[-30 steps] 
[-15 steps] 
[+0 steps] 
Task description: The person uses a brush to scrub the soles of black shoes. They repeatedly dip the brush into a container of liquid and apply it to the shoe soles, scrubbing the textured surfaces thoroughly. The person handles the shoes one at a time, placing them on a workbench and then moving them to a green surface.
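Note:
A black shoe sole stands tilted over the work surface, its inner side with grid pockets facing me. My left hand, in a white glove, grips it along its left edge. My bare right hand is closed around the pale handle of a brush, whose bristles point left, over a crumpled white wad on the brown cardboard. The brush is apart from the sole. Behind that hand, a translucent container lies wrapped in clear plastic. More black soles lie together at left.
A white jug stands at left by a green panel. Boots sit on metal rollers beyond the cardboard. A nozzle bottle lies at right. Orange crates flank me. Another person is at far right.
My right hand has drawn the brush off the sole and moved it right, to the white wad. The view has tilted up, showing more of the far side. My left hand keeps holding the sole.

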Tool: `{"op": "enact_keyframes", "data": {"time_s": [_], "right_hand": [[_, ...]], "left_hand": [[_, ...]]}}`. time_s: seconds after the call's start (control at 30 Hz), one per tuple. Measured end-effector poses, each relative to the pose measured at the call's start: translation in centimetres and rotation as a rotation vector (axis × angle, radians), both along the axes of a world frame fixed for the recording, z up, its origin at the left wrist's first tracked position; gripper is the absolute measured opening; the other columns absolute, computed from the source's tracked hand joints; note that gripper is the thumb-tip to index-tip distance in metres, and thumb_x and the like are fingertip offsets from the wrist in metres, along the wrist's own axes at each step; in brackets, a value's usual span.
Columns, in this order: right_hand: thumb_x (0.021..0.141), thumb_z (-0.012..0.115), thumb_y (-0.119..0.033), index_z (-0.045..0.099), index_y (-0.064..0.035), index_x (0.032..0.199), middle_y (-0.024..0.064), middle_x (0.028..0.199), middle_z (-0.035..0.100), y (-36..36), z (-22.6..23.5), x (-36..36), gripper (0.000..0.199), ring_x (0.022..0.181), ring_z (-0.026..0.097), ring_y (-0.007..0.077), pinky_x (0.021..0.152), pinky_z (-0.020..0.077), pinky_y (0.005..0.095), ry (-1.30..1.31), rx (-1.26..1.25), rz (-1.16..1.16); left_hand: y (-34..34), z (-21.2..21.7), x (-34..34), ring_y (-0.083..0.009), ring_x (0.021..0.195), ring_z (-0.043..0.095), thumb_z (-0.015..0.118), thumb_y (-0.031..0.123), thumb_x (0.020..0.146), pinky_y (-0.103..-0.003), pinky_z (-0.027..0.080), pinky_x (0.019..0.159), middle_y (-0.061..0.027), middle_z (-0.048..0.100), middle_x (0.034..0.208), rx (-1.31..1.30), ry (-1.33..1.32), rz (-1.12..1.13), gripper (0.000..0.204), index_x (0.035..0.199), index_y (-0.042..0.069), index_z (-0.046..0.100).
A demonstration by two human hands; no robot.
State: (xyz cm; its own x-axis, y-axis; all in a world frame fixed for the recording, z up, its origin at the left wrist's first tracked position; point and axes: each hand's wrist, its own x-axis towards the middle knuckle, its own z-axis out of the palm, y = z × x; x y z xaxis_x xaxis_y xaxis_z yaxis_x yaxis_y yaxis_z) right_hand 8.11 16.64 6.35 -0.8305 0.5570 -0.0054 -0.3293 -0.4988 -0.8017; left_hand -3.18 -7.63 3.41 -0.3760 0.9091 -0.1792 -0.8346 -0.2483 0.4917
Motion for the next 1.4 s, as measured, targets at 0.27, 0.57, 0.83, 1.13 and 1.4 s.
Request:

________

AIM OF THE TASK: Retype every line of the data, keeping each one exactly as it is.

TASK OUTPUT:
[-30 steps] 
[-15 steps] 
[+0 steps] 
Task description: The person uses a brush to scrub the soles of black shoes. They repeatedly dip the brush into a container of liquid and apply it to the shoe soles, scrubbing the textured surfaces thoroughly. The person handles the shoes one at a time, placing them on a workbench and then moving them to a green surface.
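Note:
A black shoe sole stands tilted over the work surface, its inner side with grid pockets facing me. My left hand, in a white glove, grips it along its left edge. My bare right hand is closed around the pale handle of a brush, whose bristles point left, over a crumpled white wad on the brown cardboard. The brush is apart from the sole. Behind that hand, a translucent container lies wrapped in clear plastic. More black soles lie together at left.
A white jug stands at left by a green panel. Boots sit on metal rollers beyond the cardboard. A nozzle bottle lies at right. Orange crates flank me. Another person is at far right.
My right hand has drawn the brush off the sole and moved it right, to the white wad. The view has tilted up, showing more of the far side. My left hand keeps holding the sole.
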
Tool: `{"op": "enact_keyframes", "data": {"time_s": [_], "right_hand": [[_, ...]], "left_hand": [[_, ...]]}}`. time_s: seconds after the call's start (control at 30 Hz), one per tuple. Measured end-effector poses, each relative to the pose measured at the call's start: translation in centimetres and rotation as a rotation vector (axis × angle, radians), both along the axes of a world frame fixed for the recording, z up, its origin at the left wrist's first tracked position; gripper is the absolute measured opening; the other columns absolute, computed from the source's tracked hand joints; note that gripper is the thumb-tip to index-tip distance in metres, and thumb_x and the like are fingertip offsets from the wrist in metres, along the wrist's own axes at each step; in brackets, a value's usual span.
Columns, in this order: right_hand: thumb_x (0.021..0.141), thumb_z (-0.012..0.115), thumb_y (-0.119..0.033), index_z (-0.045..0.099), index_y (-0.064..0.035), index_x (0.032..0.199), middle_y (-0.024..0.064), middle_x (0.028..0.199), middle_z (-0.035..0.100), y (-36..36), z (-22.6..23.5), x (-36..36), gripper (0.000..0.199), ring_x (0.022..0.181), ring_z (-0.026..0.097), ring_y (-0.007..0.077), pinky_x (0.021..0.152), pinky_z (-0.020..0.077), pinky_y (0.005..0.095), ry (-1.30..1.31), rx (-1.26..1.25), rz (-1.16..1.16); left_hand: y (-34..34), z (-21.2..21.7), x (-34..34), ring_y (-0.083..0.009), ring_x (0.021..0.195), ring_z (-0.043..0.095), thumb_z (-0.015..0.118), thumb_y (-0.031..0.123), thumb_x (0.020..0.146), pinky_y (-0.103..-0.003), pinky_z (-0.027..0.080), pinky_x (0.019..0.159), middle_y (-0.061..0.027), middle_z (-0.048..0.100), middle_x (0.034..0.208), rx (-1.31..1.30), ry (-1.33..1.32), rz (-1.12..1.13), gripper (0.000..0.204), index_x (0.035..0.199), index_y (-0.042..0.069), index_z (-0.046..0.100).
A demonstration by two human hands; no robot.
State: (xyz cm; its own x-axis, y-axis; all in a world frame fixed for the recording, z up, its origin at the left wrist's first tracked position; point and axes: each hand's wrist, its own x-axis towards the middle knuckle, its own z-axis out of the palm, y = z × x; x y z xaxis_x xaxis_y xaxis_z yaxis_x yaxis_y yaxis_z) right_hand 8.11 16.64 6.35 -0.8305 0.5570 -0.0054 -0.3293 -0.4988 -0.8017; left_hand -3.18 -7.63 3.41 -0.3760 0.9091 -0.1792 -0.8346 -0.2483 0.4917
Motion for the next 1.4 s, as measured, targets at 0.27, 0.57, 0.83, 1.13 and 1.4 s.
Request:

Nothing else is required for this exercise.